I have seen some beeks using toothbrushes to scrub the back of bees as they enter the hive. Some have suggested using fingernail brushes for this purpose.

I plan to build a Varroa Mitigation Entrance using 2 fingernail brushes arranged facing each other so that it will scrub both the back and belly of the bees as it goes into or comes out of the hive. It will be 2 brushes facing each other with a small gap in the middle.

The brushes are about 7cm long, 3.5cm wide and about 1.7cm in thickness from the brush frame to the tip of the brush bristles. I will then arrange them face to face with a middle gap of 5mm. I will then glue them onto a slot onto a shim arrangement similar to an Imirie shim. The shim will be approx. 5cm thick. This shim can be placed in-between hive boxes to act as an additional top or middle entrance.

My question is, what is the proper middle gap that would work for this arrangement? I know that Queen Excluders have a gap of 4.1-4.4mm. This allow workers to pass and blocks queens and drones.

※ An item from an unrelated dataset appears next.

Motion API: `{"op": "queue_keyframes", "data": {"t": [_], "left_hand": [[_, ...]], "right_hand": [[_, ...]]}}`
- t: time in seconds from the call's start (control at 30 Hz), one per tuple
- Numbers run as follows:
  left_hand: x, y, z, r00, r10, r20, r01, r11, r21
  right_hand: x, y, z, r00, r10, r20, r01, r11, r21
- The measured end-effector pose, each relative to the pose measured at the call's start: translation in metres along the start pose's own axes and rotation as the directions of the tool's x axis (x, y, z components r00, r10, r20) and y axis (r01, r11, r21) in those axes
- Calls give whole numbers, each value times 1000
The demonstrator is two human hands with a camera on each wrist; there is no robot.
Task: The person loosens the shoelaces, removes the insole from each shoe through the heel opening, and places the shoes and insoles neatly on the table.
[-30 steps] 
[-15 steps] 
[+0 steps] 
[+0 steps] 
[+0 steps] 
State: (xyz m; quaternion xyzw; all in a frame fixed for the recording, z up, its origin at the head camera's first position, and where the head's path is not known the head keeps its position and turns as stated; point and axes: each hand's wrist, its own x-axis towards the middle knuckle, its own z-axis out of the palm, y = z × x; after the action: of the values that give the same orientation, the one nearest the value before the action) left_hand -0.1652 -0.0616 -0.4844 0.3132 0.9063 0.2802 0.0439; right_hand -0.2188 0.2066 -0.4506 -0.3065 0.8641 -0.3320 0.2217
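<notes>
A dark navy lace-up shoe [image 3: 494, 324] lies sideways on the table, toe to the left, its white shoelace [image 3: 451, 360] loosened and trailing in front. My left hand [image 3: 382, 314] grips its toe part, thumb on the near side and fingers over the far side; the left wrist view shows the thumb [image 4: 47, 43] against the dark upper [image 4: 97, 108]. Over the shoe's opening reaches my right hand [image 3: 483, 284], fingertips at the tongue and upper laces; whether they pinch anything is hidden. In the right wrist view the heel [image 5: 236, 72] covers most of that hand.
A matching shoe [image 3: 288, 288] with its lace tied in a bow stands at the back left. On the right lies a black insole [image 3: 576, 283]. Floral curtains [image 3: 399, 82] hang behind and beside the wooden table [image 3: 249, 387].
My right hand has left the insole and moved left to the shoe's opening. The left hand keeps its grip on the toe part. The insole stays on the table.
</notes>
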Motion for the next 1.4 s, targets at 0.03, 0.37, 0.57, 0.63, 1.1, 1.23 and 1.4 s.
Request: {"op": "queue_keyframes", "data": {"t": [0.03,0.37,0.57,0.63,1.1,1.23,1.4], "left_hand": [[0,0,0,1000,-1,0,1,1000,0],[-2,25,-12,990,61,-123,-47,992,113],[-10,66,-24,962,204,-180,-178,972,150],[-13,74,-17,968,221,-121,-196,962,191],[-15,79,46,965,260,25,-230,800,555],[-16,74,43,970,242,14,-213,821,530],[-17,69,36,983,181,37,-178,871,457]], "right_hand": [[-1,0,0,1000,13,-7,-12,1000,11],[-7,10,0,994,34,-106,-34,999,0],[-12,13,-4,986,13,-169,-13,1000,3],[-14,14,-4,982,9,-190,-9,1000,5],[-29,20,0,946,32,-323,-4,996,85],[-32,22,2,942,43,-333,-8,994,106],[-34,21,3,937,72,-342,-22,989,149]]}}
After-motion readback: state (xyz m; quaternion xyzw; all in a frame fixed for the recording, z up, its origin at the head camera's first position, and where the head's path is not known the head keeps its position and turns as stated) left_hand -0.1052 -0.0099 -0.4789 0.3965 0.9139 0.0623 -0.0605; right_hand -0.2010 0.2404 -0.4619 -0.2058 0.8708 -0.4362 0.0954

In your opinion, what should be the proper gap for such a brush arrangement. Is 5mm sufficient for allowing the bees to walk in and out without hurting them too much? If the gap is too wide, it may not brush off the varroa mites. If it is too narrow, it might hurt the bees or maybe screen off its pollen payload like a pollen trap. Is 5mm a good gap distance to allow the bees a comfortable entrance while brushing off the varroa mites without brushing off the pollen load? Once the mites are brushed off, they will fall harmlessly to the ground where hopefully, they will be eaten by chickens. LOL....

What is your opinion?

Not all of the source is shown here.